Drug trafficking Guatemala leave a trail of local addicts
Drug gangs in Guatemala are paying the runners and hit men with cocaine, driving a growing local market and leaving a trail of home-grown addicts in a country already ravaged by poverty and crime gangs.
Dozens of drug rehabilitation centers that have emerged in Guatemala City in recent years, the bed full of teenagers addicted to cocaine and other illegal drugs being sold more and more freely in the street by agents of the cartel.
One, the center of the Holy Spirit drug, patients had about 20 residents when it opened five years ago, but since the number of addicts in the capital of the balloons is expanding its facilities to hold 250 patients.
“In Guatemala is a matter of ’if you can not get drugs?” Because it is so easy.
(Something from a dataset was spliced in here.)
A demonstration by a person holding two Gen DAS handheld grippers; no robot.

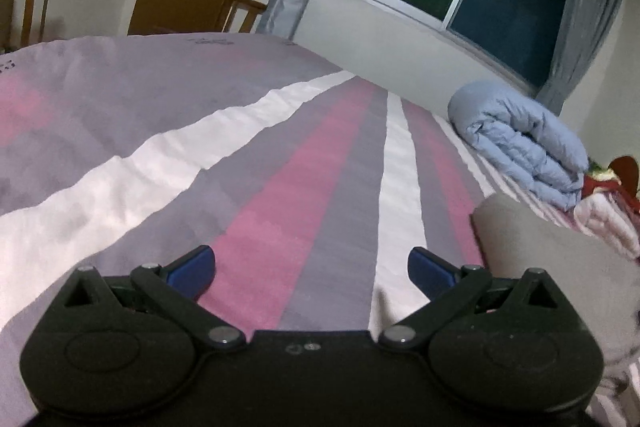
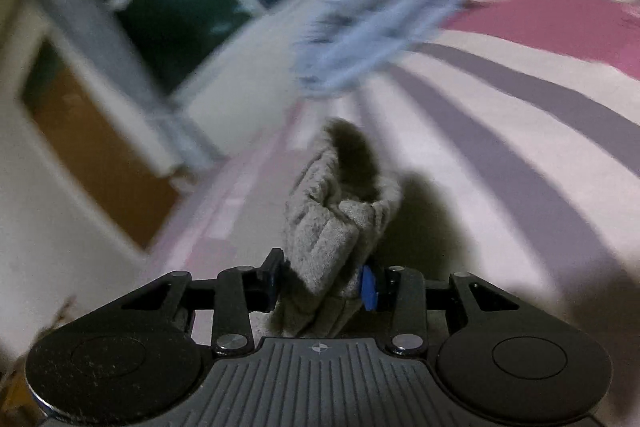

You could get about three blocks from here, “said Hugo Monton, 46, who began smoking marijuana at age 12 and was on crack for more than twenty years.
Powerful drug cartels in Mexico have moved deep into the territory of Guatemala in recent years as a Mexican army offensive has led to new routes for smuggling between South America and the United States.
The U.S. Drug Enforcement Administration or DEA, acknowledged that three quarters of South American cocaine north smuggled through Central America. Guatemalan officials say that the cartels are paying local drug traffickers, as it is more difficult to trace than cash.
“Drug use has increased as a result of a change in the way the posters are extra. Ten years ago they paid 75 percent cash and 25 percent on drugs is now nearly 100 percent drugs, “said interior ministry spokesman Nery Morales.
COCAINE WAGES
The same pattern was seen in neighboring Mexico, where the government is waging a drug war turf wars which have killed nearly 4,000 people this year.
With large cash transfers under scrutiny, the posters who use drugs and weapons to complete the assessments to pay the people running errands, driving their vehicles, money laundering, conducting visits and police oversight.
The trend puts more drugs in circulation in regions that used to be exclusively traffic areas such as drug gang members sell their wages cocaine on the street to retrieve some money.
“The transfer of large amounts of money is more difficult because it is easy for authorities to detect,” said Edgar Camargo, head of a government commission of drug Guatemala.
There is no official survey in Guatemala on the number of drug users, but the local Division of Narcotics Anonymous says he has seen a big jump in people attending its meetings.
“We’ve seen a change in recent years. The number of young people who come now are 15, 18 or 19 is unbelievable. It’s scary because they’re just kids,” said a representative of the organization in Guatemala, he said.
They say they are addicted to drugs getting cheaper. A small bag of crack costs just over $ 4, compared with about $ 6 for five years.
An increase in drug users is likely to worsen already rampant crime. Guatemala is one of the most violent countries in Latin America with more than 6,000 murders in 2008 in a population of 13 million euros, largely due to a problem with street gangs.
Morales Interior Ministry said the use of drugs rather than pushing younger people to join street gangs that assault, extort businesses and kidnap people for cash.
A 35-year-old patient with the Holy Spirit, named Joseph, said he was imprisoned four times for armed robbery in a period of 12 years when he turned to crime to feed their drug habit.